Published in 2015, 'The Silk Roads: A New History of the World' by Peter Frankopan is a sprawling 'big history' that seeks to reorient our understanding of the human story. Rather than following the traditional Western narrative (Greece to Rome to the Renaissance to the Industrial Revolution), Frankopan argues that the true center of the world lies in the region stretching from the Mediterranean and Black Sea across to the Himalayas—the crossroads where civilizations were born. The book traces the flow of goods, ideas, and religions along these 'arteries' of trade, from the rise of the Persian Empire to the modern-day competition for oil and influence in Central Asia (theguardian.com, lse.ac.uk).

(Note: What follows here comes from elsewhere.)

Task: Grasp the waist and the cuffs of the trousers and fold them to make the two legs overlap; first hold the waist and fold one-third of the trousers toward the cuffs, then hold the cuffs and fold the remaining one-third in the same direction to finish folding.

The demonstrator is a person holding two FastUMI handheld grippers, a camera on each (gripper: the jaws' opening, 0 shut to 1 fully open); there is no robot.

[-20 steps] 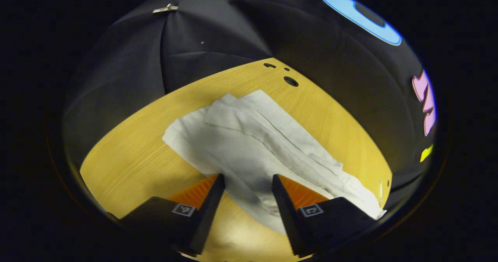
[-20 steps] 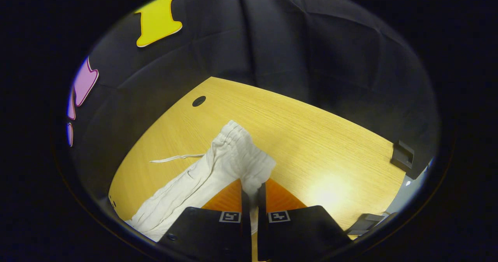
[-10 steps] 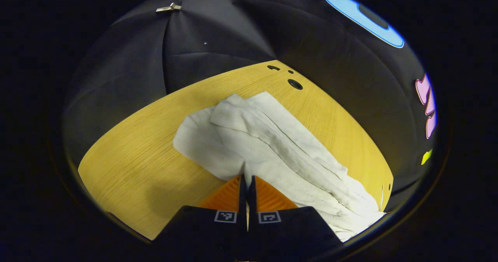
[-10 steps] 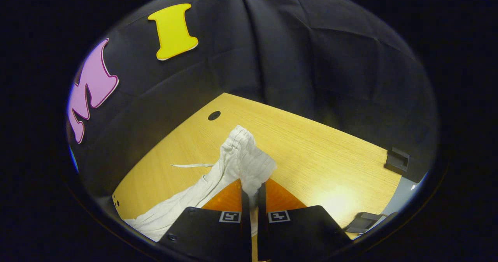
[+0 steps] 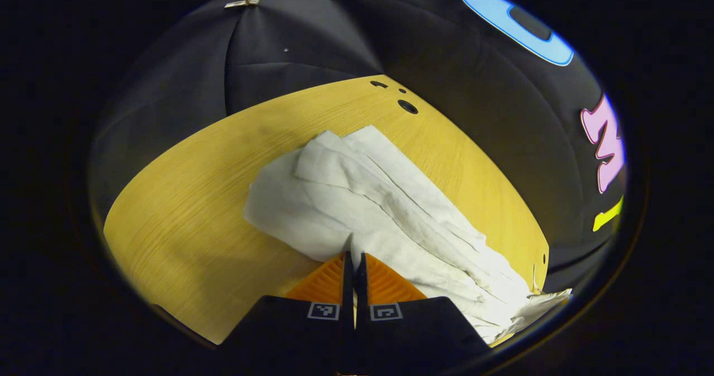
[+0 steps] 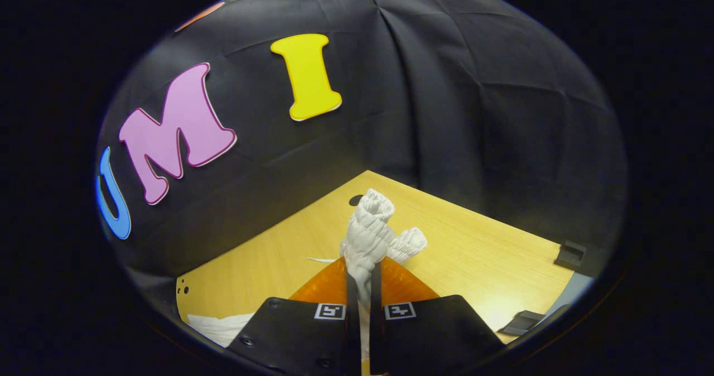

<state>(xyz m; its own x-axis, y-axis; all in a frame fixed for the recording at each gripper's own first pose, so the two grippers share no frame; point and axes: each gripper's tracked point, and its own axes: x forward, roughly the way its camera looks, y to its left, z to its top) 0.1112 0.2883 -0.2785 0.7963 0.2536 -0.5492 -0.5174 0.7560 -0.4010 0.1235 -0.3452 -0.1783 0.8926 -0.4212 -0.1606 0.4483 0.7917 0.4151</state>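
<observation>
White trousers [image 5: 385, 208] lie on the wooden table [image 5: 184, 231] in the left gripper view, legs running from the cuffs at the upper middle down to the lower right. My left gripper [image 5: 354, 259] is shut on the near edge of a trouser leg by the cuffs. In the right gripper view, my right gripper [image 6: 362, 267] is shut on the gathered waist [image 6: 368, 231], which is lifted off the table and bunches above the fingers. A strip of trouser cloth [image 6: 217, 326] shows at the lower left there.
Round holes [image 5: 407, 106] mark the table's far corner in the left gripper view, and one hole [image 6: 356, 200] sits behind the waist. Black brackets [image 6: 570, 253] cling to the table's right edge. Black cloth walls [image 6: 446, 114] close in behind the table.
My left gripper closed on the trouser edge a second ago and stays shut. My right gripper has lifted the waist up and tilted, so the cloth now bunches above the fingers.
</observation>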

The book challenges the 'tendentious' narrative that the West was always the inevitable center of progress, arguing instead that for millennia, Europe was a peripheral backwater compared to the cultural and economic powerhouses of the East (lse.ac.uk, supersummary.com).
Frankopan treats globalization not as a modern invention but as a force dating back 2,000 years, facilitated by the exchange of silks, spices, slaves, and ideas across Eurasia (supersummary.com).
Each chapter is structured as a 'Road' (e.g., The Road of Faiths, The Road of Black Gold), representing the different historical forces—religions, diseases, or commodities—that traveled these routes (theguardian.com, kathrynread.com).